Da quel che si capisce, al ministero dell’Economia contano di rosicchiare qualche centinaio di milioni grazie a una sia pur piccola accelerazione del prodotto lordo nominale, anche grazie all’uscita dalla deflazione. Se il prodotto reale aumenta oltre l’un per cento e la dinamica dei prezzi al consumo di qui a fine anno va anch’essa oltre il punto percentuale, ci si potrà avvicinare a quella quota tre per cento oltre la quale la riduzione del debito diventa realistica. A questa speranza statistica Pier Carlo Padoan aggiunge l’aumento delle entrate puntando sulle accise, sui giochi, su qualcun altro dei tanti balzelli imposti dal fisco. C’è chi ha fatto balenare anche un aumento dell’Iva, magari solo per le aliquote più basse, il che aiuterebbe l’inflazione a risalire, ma sarebbe impopolare soprattutto tra i ceti medi e offrirebbe il destro per una propaganda contro il governo affamatore, la nuova tassa sul macinato e via di questo passo. Senza contare il rischio di un impatto negativo sui consumi che restano ancora piatti.

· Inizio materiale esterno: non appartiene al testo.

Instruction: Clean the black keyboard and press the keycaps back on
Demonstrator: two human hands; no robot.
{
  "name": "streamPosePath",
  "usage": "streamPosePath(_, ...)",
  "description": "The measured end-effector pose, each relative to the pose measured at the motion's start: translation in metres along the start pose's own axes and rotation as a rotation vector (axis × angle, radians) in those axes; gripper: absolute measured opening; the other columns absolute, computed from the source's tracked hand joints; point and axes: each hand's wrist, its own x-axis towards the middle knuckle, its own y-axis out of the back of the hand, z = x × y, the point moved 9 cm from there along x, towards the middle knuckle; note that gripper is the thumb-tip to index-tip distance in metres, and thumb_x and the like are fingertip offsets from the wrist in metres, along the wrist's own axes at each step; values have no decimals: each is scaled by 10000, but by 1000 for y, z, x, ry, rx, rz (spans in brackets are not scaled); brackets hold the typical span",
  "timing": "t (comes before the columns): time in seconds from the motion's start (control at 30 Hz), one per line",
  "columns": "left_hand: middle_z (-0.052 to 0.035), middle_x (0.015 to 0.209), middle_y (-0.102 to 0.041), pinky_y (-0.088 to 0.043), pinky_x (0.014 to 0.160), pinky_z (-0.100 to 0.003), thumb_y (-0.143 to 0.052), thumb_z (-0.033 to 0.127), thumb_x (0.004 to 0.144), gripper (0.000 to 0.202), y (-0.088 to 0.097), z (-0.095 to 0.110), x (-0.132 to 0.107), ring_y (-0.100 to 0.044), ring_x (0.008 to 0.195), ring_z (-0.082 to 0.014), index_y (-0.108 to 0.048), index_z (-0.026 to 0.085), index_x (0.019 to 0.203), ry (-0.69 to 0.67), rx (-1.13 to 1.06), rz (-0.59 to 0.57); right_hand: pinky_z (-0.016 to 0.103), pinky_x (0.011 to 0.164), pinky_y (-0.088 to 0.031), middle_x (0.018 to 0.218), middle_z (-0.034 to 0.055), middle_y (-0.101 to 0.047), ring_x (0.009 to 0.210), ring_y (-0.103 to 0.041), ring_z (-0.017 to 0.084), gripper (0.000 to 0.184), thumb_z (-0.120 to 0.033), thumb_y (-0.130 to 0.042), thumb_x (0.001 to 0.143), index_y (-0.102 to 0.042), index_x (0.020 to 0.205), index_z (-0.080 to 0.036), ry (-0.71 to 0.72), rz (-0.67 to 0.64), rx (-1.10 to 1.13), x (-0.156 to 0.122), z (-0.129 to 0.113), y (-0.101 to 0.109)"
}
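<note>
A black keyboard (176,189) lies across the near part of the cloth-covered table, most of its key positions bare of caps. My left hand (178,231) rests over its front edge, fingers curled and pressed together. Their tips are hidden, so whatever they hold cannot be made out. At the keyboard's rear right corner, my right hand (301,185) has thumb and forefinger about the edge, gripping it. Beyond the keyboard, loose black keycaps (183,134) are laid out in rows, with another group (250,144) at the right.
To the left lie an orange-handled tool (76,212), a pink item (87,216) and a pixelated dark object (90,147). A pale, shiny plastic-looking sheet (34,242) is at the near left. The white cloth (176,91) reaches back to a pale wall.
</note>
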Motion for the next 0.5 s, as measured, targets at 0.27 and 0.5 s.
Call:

In realtà, i margini d’intervento dal lato delle imposte sono molto ridotti e una manovra di aggiustamento tutta incentrata sulle entrate avrebbe un impatto economico, sociale e politico negativo. Padoan ha cercato di rilanciare le privatizzazioni per ridurre il debito, trovando un fuoco di sbarramento all’interno del Pd a cominciare dalla maggioranza renziana che, in vista del congresso, obbligata a non approfondire il fossato con la sinistra rimasta nel partito, s’è buttata anche lei in una rincorsa demagogica. Il ministro intende tenere duro, ma è improbabile che possa presentare proposte che abbiano qualche possibilità di andare in porto.

E la spending review? Mai amata da Renzi, morta e sepolta nell’ultimo anno, è difficile che possa essere riesumata. Non a caso Calenda non l’ha nemmeno menzionata. Si parla tutt’al più di qualche taglietto ai ministeri. Eppure è proprio sulla spesa che bisogna agire per evitare una manovra tutta tasse e per dare all’Unione europea un segnale positivo. Inutile negare che si è fatta strada la convinzione, non solo fuori d’Italia, che il 2016 sia stato l’anno in cui si è abbandonata la retta via per lanciarsi in un uso elettorale del bilancio pubblico. L’unico modo per recuperare margini di manovra e mettere a tacere i cerberi dei conti è dimostrare che nel 2017 si cambia decisamente passo. Nessuno quest’anno cavalcherà l’austerità come è successo in precedenza, nemmeno la Germania e lo si vede nei fatti, al di là delle chiacchiere da caffè. È una finestra aperta per il governo italiano, ma deve far pulizia nella politica delle mance e cominciare a ridurre la spesa pubblica corrente.

All’Unione europea e soprattutto agli italiani si può presentare una manovra il cui perno sia l’aumento degli investimenti pubblici finanziati non con le tasse, ma con la riduzione della spesa cosiddetta improduttiva, cioè l’assistenzialismo che non migliora i redditi dei cittadini, ma crea solo sacche di privilegio. Esistono grandi spazi di manovra checché se ne dica, senza toccare settori essenziali come la sanità. Esistono margini persino all’interno di un sistema pensionistico più volte riformato, ma che ancora resta una giungla. Esistono soprattutto in quella grande voce chiamata acquisti di beni e servizi che ancor oggi rappresenta la vera distribuzione di privilegi e prebende.

Nonostante anni di denunce e polemiche, la stessa siringa costa ancor oggi di più in Sicilia che in Lombardia. E un intervento a tappeto che sia nello stesso tempo risparmio e moralizzazione, ancora non è avvenuto. Il ministro dell’Economia lo sa e la Ragioneria dello Stato con tutti i suoi terminali locali, conosce bene dove e come mettere le mani. Ma spetta al governo dare il la e concedere la licenza di agire.